スパークリング:ハイ | 記録詳細

スパークリング:ハイ

記録者: 酒場の娘 (ENo. 2)
公開日: 2025-10-15


──ええ、そう、ようせいです。
要請ではありませんし、陽性でもありません。
妖精です。
遥か昔には、人々を見守り。
世界の循環に努めていた、なんて御伽話があることを私もさすがに知っています。
古き良き物語です。絵本か何かで読みました。
ですから時折、昔は人に混じったりなどして、もしくはちょっかいをだしたりなんかして。
妖精は、人々を優しく温かく見守っていたようでした。

妖精といってもいくつか種類がいるようですが、なんといっても植物の妖精が1番テンプレート的妖精でしょう。
その妖精は森を羽ばたくようにして。
木々の間をすり抜け、風のように飛んでいく。
そうして巡り、人々の隙間も通り抜ける。

他の聞く妖精たちより、最も身近なのは植物たちだと言います。
だったそうです、という話です。
妖精たちは時が立つに連れてみられる数が減り。
現在は見られない、に近しい存在になったのだとか。
フェアリーテイル。妖精の尻尾のありかはわからないままです。
もう見えないというわけでしょう。頭から先まで。
その理由をかつては魔術師の島で研究していたようですが…
その島も、災害によって吹き飛んでしまっておじゃんです。
ちゃんちゃん、というわけでした。
フェアリーテイル、御伽話は終了しましょう。

──ところ代わりましてこちら、酒場です。
相変わらず客が来ません。
伽藍とした中に冷たい空気が通り過ぎるようでした。

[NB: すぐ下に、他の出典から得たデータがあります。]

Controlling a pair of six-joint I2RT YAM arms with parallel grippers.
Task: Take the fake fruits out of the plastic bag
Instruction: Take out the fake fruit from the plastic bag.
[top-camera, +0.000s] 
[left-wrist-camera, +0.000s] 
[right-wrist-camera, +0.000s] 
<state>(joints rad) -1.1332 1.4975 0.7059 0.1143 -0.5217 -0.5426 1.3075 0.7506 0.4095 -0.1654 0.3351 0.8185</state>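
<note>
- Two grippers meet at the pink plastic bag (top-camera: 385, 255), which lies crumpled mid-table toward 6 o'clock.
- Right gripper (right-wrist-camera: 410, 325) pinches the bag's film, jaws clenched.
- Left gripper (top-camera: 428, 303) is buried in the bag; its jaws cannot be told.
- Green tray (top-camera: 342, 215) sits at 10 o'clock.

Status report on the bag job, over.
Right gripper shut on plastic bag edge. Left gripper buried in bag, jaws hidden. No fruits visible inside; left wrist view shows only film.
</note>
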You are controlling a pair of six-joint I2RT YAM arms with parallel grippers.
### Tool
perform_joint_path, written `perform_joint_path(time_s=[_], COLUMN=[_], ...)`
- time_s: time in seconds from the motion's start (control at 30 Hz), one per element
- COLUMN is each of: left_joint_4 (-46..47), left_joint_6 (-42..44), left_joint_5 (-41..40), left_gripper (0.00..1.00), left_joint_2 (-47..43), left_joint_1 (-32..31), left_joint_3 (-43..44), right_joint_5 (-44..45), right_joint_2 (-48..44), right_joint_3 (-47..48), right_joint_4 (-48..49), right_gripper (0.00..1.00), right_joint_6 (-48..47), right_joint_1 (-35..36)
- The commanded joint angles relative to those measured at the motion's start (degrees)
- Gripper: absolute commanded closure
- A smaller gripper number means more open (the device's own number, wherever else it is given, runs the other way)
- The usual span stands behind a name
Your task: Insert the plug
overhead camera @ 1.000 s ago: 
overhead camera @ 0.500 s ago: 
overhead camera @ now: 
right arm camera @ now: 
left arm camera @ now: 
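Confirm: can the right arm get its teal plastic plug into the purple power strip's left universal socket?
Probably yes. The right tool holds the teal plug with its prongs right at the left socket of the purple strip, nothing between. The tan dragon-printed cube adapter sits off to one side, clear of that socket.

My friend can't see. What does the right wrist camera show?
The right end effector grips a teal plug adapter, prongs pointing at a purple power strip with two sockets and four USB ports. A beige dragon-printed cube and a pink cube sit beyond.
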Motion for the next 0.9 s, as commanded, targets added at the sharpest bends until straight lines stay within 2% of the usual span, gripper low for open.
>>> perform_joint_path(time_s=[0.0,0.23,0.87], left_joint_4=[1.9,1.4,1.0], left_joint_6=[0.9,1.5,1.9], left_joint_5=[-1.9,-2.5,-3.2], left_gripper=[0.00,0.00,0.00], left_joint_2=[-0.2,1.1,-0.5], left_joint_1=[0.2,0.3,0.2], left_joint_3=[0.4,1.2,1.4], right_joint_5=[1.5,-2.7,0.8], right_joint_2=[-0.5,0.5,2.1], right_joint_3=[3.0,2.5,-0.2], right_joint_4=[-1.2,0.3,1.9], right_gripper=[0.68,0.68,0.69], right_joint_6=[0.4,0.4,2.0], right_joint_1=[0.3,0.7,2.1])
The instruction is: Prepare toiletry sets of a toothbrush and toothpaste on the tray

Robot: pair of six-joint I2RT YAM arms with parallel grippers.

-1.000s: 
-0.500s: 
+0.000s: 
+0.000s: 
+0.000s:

無念を感じます。
あれから。
おじさまがきてから、ほそ、ぼそと客はこれど。
まあ、本当に数の少ないこと少ないこと。
両手で事足りる人数でした。
死んだ目で、酒を飲み、どこかに消えていく。
酒というのは気分を高揚させるそうですが、ことごとく死んだ目をしています。
もしかしてここの水質って悪かったりします?
一応換気は行っているのですが。
澄んだ空気です。
何十年ものの酒の入った瓶には負けないのです。

「………」

─ところ私は。

妖精というもの、いないと思っていたのですがね。

「頼もう!!!」

どか!って。


外から勢いよく。妖精が飛んでくるまでは。